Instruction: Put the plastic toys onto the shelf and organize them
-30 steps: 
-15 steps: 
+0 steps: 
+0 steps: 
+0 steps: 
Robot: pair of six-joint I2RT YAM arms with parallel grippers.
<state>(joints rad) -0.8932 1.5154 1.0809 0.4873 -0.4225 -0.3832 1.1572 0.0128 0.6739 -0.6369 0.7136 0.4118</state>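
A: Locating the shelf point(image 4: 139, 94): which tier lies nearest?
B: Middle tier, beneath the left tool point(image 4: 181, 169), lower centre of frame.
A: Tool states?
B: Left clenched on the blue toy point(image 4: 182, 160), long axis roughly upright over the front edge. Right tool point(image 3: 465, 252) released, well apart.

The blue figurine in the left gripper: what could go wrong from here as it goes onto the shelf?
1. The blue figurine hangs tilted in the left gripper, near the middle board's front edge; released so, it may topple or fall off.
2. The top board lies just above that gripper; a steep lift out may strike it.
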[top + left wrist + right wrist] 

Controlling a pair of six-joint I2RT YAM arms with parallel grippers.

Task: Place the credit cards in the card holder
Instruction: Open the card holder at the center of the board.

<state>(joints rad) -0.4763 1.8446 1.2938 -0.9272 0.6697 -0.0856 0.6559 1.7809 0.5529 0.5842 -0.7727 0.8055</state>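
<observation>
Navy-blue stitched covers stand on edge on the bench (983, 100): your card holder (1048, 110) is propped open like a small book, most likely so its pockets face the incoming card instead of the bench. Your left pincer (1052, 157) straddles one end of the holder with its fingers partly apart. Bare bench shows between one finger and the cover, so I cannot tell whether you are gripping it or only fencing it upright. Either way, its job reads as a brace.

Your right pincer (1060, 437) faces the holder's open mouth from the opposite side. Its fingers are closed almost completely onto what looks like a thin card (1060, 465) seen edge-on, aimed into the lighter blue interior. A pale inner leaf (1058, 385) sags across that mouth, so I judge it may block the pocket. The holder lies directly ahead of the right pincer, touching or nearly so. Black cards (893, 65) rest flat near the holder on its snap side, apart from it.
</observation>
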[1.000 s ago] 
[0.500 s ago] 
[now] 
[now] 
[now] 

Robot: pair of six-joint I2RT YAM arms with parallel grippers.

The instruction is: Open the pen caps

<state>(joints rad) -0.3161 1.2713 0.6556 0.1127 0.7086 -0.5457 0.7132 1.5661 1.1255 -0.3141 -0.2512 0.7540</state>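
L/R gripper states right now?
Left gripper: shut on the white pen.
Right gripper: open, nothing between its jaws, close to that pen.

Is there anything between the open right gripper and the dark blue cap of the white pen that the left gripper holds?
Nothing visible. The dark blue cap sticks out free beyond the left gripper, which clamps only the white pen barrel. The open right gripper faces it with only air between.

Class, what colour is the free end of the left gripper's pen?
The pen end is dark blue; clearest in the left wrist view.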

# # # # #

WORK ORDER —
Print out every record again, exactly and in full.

SOLUTION —
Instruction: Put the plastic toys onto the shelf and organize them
-30 steps: 
-15 steps: 
+0 steps: 
+0 steps: 
+0 steps: 
Robot: pair of six-joint I2RT YAM arms with parallel grippers.
<state>(joints rad) -0.8932 1.5154 1.0809 0.4873 -0.4225 -0.3832 1.1572 0.0128 0.6739 -0.6369 0.7136 0.4118</state>
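A: Locating the shelf point(image 4: 139, 94): which tier lies nearest?
B: Middle tier, beneath the left tool point(image 4: 181, 169), lower centre of frame.
A: Tool states?
B: Left clenched on the blue toy point(image 4: 182, 160), long axis roughly upright over the front edge. Right tool point(image 3: 465, 252) released, well apart.

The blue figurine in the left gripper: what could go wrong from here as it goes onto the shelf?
1. The blue figurine hangs tilted in the left gripper, near the middle board's front edge; released so, it may topple or fall off.
2. The top board lies just above that gripper; a steep lift out may strike it.
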[top + left wrist + right wrist] 

Controlling a pair of six-joint I2RT YAM arms with parallel grippers.

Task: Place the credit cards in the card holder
Instruction: Open the card holder at the center of the board.

<state>(joints rad) -0.4763 1.8446 1.2938 -0.9272 0.6697 -0.0856 0.6559 1.7809 0.5529 0.5842 -0.7727 0.8055</state>
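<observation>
Navy-blue stitched covers stand on edge on the bench (983, 100): your card holder (1048, 110) is propped open like a small book, most likely so its pockets face the incoming card instead of the bench. Your left pincer (1052, 157) straddles one end of the holder with its fingers partly apart. Bare bench shows between one finger and the cover, so I cannot tell whether you are gripping it or only fencing it upright. Either way, its job reads as a brace.

Your right pincer (1060, 437) faces the holder's open mouth from the opposite side. Its fingers are closed almost completely onto what looks like a thin card (1060, 465) seen edge-on, aimed into the lighter blue interior. A pale inner leaf (1058, 385) sags across that mouth, so I judge it may block the pocket. The holder lies directly ahead of the right pincer, touching or nearly so. Black cards (893, 65) rest flat near the holder on its snap side, apart from it.
</observation>
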[1.000 s ago] 
[0.500 s ago] 
[now] 
[now] 
[now] 

Robot: pair of six-joint I2RT YAM arms with parallel grippers.

The instruction is: Open the pen caps

<state>(joints rad) -0.3161 1.2713 0.6556 0.1127 0.7086 -0.5457 0.7132 1.5661 1.1255 -0.3141 -0.2512 0.7540</state>
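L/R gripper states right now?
Left gripper: shut on the white pen.
Right gripper: open, nothing between its jaws, close to that pen.

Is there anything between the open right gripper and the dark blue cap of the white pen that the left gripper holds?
Nothing visible. The dark blue cap sticks out free beyond the left gripper, which clamps only the white pen barrel. The open right gripper faces it with only air between.

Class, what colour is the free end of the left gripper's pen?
The pen end is dark blue; clearest in the left wrist view.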

Nothing else is required to complete the exercise.